Return the listing below verbatim. Pictures do not belong in the copy.
== Records for the exercise
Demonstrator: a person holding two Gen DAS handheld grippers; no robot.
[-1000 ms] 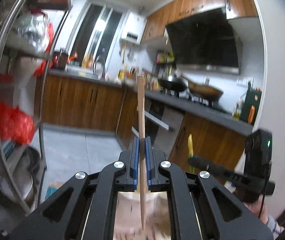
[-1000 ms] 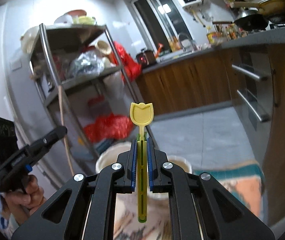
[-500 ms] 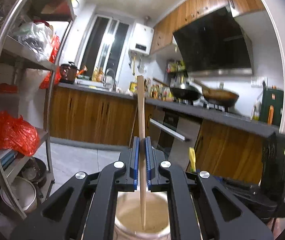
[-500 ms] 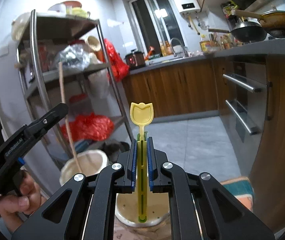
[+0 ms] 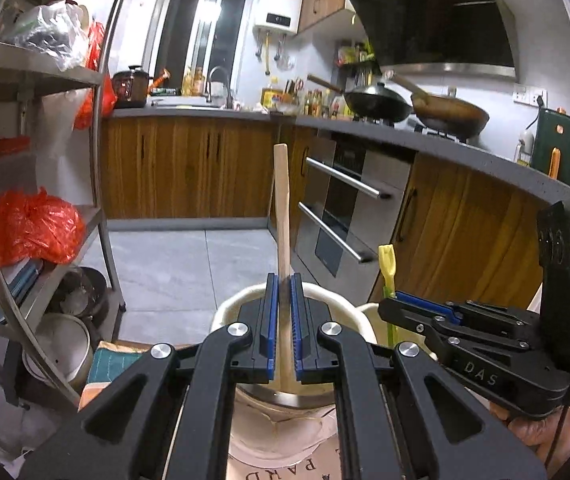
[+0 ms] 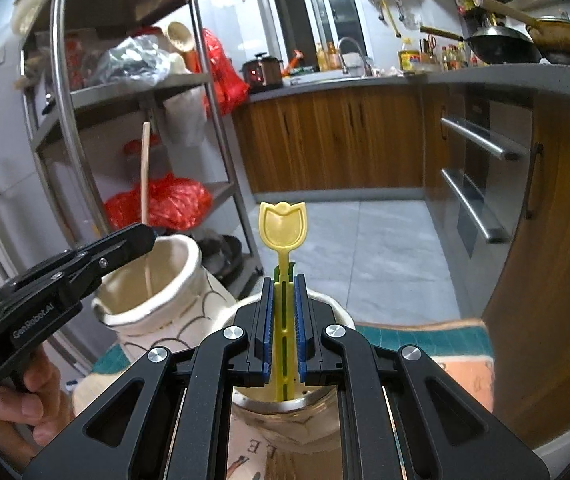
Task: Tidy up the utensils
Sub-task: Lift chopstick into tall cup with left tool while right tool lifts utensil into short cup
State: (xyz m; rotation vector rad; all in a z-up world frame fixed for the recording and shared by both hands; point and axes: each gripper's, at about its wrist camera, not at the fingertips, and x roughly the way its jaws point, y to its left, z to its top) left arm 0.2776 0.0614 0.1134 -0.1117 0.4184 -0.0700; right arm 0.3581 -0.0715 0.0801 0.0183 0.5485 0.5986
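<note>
My left gripper [image 5: 284, 282] is shut on a long wooden stick [image 5: 282, 208] that stands upright. Its lower end reaches down into a cream ceramic jar [image 5: 232, 304] right under the fingers. In the right wrist view that same wooden stick [image 6: 145, 172] enters the left jar [image 6: 173, 284], with the left gripper [image 6: 141, 238] at its rim. My right gripper [image 6: 283, 282] is shut on a yellow tulip-shaped plastic utensil [image 6: 283, 228]. The utensil's lower end sits inside a second cream jar [image 6: 339, 310]. In the left wrist view, the right gripper [image 5: 399, 304] and yellow utensil [image 5: 387, 264] show on the right.
Both jars stand on a teal and orange mat [image 6: 425, 338]. A metal shelf rack [image 6: 209, 76] with red plastic bags [image 6: 169, 200] rises on the left. Wooden cabinets [image 5: 189, 168], an oven [image 5: 345, 208] and a counter with woks [image 5: 377, 100] line the far side and right.
Both grippers have come down, with the views tipping downward. The wooden stick and the yellow utensil have sunk into their jars. Both grips have stayed shut.
</note>
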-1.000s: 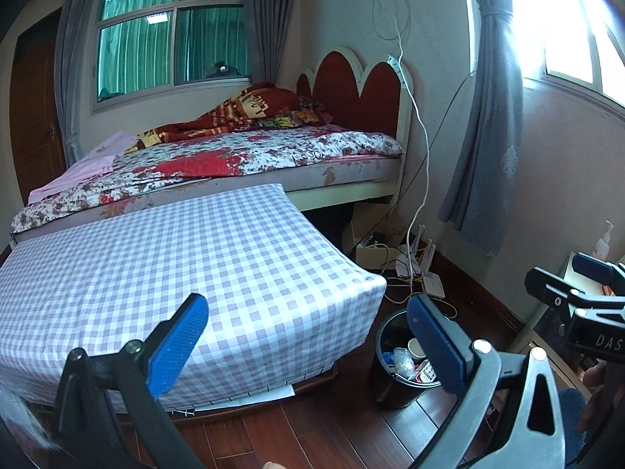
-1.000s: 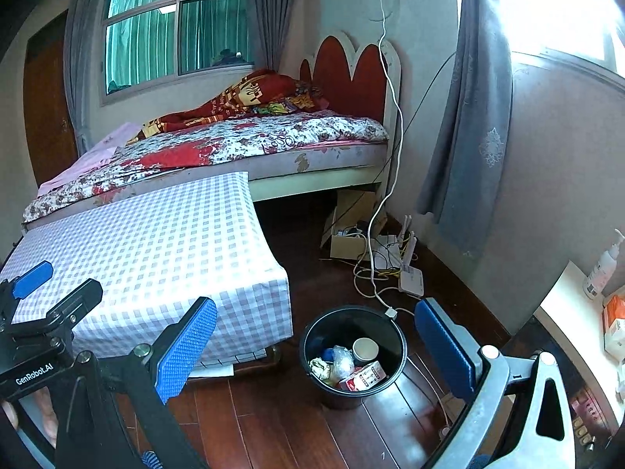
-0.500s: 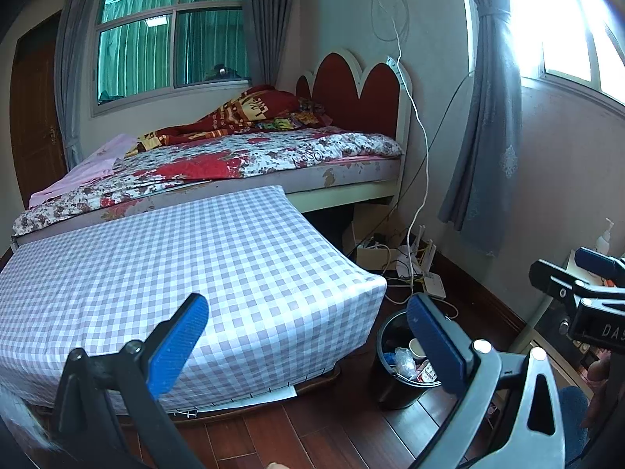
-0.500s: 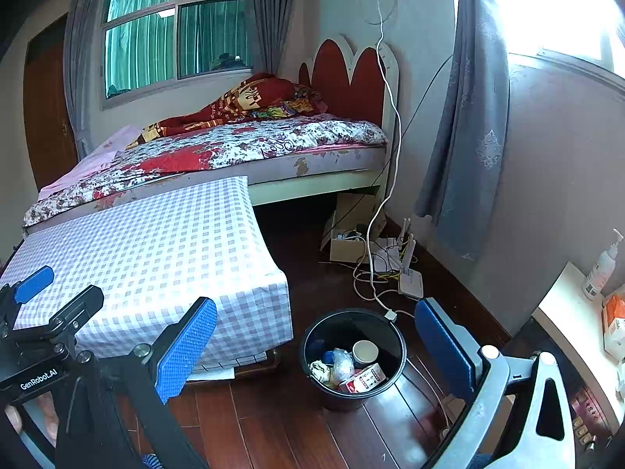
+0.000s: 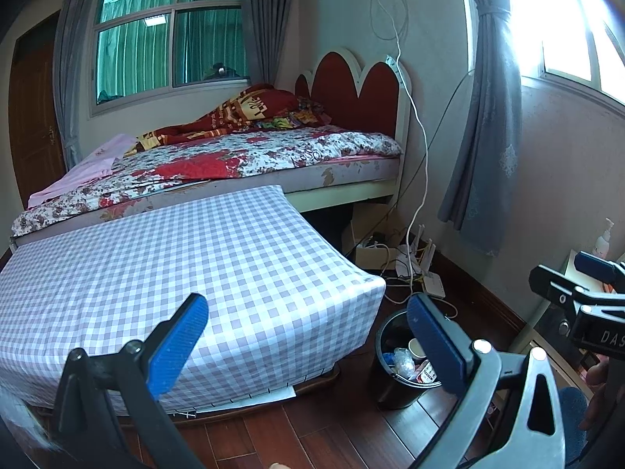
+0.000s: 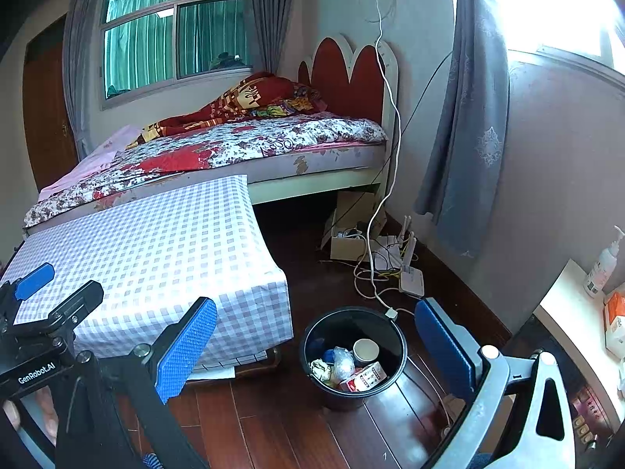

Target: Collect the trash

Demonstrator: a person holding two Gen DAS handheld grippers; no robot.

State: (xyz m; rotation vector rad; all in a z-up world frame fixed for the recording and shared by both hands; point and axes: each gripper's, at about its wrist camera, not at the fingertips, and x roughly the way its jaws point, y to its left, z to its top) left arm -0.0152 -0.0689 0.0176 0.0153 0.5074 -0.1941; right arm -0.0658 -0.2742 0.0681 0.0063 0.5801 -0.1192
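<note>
Hanging wide open with nothing between the blue pads, the left tongs [image 5: 308, 336] sit low over the near edge of the checkered surface [image 5: 187, 273], and the right tongs [image 6: 316, 344] are spread just as wide and just as empty, framing the black trash bin [image 6: 353, 355] that stands on the dark wood floor [image 6: 281, 430]. In the right wrist view the bin sits just off the corner of the checkered cloth, and inside it there's a paper cup [image 6: 366, 350], a red and white carton [image 6: 365, 379], a bit of crumpled clear plastic [image 6: 343, 361] and a wadded-up scrap [image 6: 321, 367], plus something blue that's too small to make out. From the left wrist view the same bin [image 5: 394, 367] is partly hidden behind the right-hand pad, and the right tongs [image 5: 578, 289] poke in from the right edge of the frame. The left tongs [image 6: 47, 285] likewise show at the left edge of the right wrist view, over the cloth, with fingers of a hand [image 6: 43, 410] visible under the handle. Past the bin there's a tangle of white cables [image 6: 375, 273] and a white router [image 6: 412, 279] on the floor next to an open cardboard box [image 6: 347, 242]. Behind the checkered surface is a bed [image 6: 242, 144] with a floral cover and a red headboard [image 6: 347, 74], with grey curtains [image 6: 465, 117] at the window to the right. A pump bottle [image 6: 603, 262] stands on a pale shelf [image 6: 566, 301] at the far right.
</note>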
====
**Response to this exercise**
Demonstrator: a person holding two Gen DAS handheld grippers; no robot.
[-1000 ms] 
[-1000 ms] 
[-500 ms] 
[-500 ms] 
[+0 ms] 
[+0 ms] 
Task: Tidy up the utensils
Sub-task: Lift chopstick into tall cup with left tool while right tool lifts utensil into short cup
State: (xyz m; rotation vector rad; all in a z-up world frame fixed for the recording and shared by both hands; point and axes: each gripper's, at about its wrist camera, not at the fingertips, and x roughly the way its jaws point, y to its left, z to its top) left arm 0.2776 0.0614 0.1134 -0.1117 0.4184 -0.0700; right arm 0.3581 -0.0715 0.0801 0.0183 0.5485 0.5986
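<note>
My left gripper [image 5: 284, 282] is shut on a long wooden stick [image 5: 282, 208] that stands upright. Its lower end reaches down into a cream ceramic jar [image 5: 232, 304] right under the fingers. In the right wrist view that same wooden stick [image 6: 145, 172] enters the left jar [image 6: 173, 284], with the left gripper [image 6: 141, 238] at its rim. My right gripper [image 6: 283, 282] is shut on a yellow tulip-shaped plastic utensil [image 6: 283, 228]. The utensil's lower end sits inside a second cream jar [image 6: 339, 310]. In the left wrist view, the right gripper [image 5: 399, 304] and yellow utensil [image 5: 387, 264] show on the right.
Both jars stand on a teal and orange mat [image 6: 425, 338]. A metal shelf rack [image 6: 209, 76] with red plastic bags [image 6: 169, 200] rises on the left. Wooden cabinets [image 5: 189, 168], an oven [image 5: 345, 208] and a counter with woks [image 5: 377, 100] line the far side and right.
Both grippers have come down, with the views tipping downward. The wooden stick and the yellow utensil have sunk into their jars. Both grips have stayed shut.
</note>
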-1.000s: 
-1.000s: 
-0.500s: 
-0.500s: 
+0.000s: 
+0.000s: 

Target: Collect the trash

Demonstrator: a person holding two Gen DAS handheld grippers; no robot.

State: (xyz m; rotation vector rad; all in a z-up world frame fixed for the recording and shared by both hands; point and axes: each gripper's, at about its wrist camera, not at the fingertips, and x roughly the way its jaws point, y to its left, z to its top) left arm -0.0152 -0.0689 0.0176 0.0153 0.5074 -0.1941; right arm -0.0658 -0.2742 0.0681 0.0063 0.5801 -0.1192
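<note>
Hanging wide open with nothing between the blue pads, the left tongs [image 5: 308, 336] sit low over the near edge of the checkered surface [image 5: 187, 273], and the right tongs [image 6: 316, 344] are spread just as wide and just as empty, framing the black trash bin [image 6: 353, 355] that stands on the dark wood floor [image 6: 281, 430]. In the right wrist view the bin sits just off the corner of the checkered cloth, and inside it there's a paper cup [image 6: 366, 350], a red and white carton [image 6: 365, 379], a bit of crumpled clear plastic [image 6: 343, 361] and a wadded-up scrap [image 6: 321, 367], plus something blue that's too small to make out. From the left wrist view the same bin [image 5: 394, 367] is partly hidden behind the right-hand pad, and the right tongs [image 5: 578, 289] poke in from the right edge of the frame. The left tongs [image 6: 47, 285] likewise show at the left edge of the right wrist view, over the cloth, with fingers of a hand [image 6: 43, 410] visible under the handle. Past the bin there's a tangle of white cables [image 6: 375, 273] and a white router [image 6: 412, 279] on the floor next to an open cardboard box [image 6: 347, 242]. Behind the checkered surface is a bed [image 6: 242, 144] with a floral cover and a red headboard [image 6: 347, 74], with grey curtains [image 6: 465, 117] at the window to the right. A pump bottle [image 6: 603, 262] stands on a pale shelf [image 6: 566, 301] at the far right.
</note>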

The work on this exercise is now complete.